Comment Sigh. (Score 5, Informative) 175

Apparently people have already forgotten this has been done before. Before there were smart phones, there were just plain cell phones... tiny little indestructible bricks with flip-open LCDs. And it was thought that having a fast way to call 911, a panic button if you will, would be a useful feature. So pressing and holding '9' on these phones would connect you to emergency services.

This feature was redacted from all phones, everywhere, within a couple years, because it innundated emergency services with so-called "butt dials" and wrong numbers. You do not want '911' to be a one-button push on a mobile device. It ends badly.

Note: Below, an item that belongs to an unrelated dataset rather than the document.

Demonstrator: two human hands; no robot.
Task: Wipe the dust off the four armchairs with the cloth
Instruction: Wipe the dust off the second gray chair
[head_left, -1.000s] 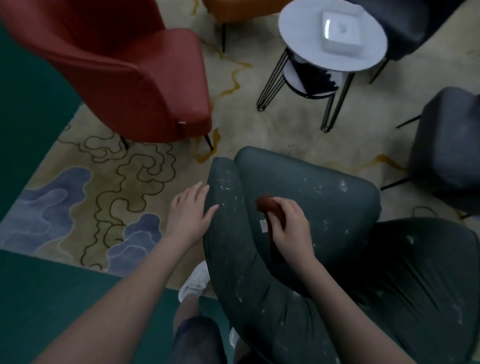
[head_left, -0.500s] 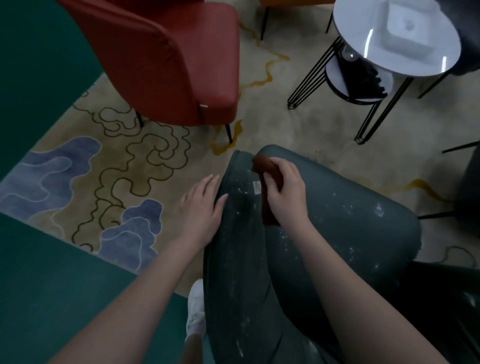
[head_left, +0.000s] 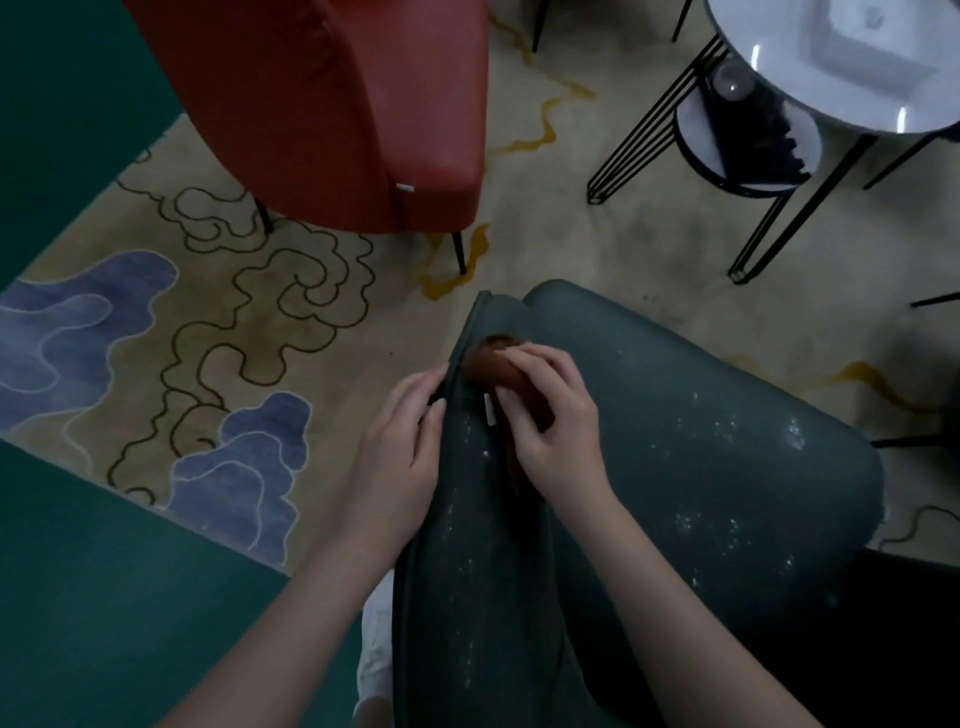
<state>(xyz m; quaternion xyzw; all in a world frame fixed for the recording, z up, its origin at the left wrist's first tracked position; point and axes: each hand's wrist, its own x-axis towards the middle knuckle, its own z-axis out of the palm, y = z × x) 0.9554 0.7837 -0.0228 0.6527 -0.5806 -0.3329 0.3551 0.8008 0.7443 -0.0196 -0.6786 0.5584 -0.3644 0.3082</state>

Comment Re:Shooting the messenger (Score 2) 653

The tech industry is not only refusing to eat its own dog food, it's wilfully jacking up its costs and risk by insisting on stockpiling its live meat in one location.

I thought we were talking about San Francisco, not Mumbai. But on a different note, why do people live in New York when it costs so much to live there? Answer: Because that's where all the jobs are. And the infrastructure. It's a hundred square miles of urban superstructure built up over a hundred years. Duh. Why is it any kind of a surprise that tech businesses congregate together? Did we forget that human beings are social creatures? We are tribalistic. We naturally and instinctively seek out both social and physical environments most compatible with our disposition. And big surprise, we build our cities the same way -- there's the "young adult" sections, the "old people" sections, the jewish, chinese... drive around ANY city, anywhere, and you'll see clear signs of cultural delineation. Hell, the effect is so pronounced that researchers can calculate the socioeconomic prosperty of a given neighborhood down to the street level... by measuring the number of trees per square foot present. Yes: You can see culture from fucking space.

And yet, we're pissing and moaning about tech companies getting together? If you're in tech, you go where other techies are. Duh!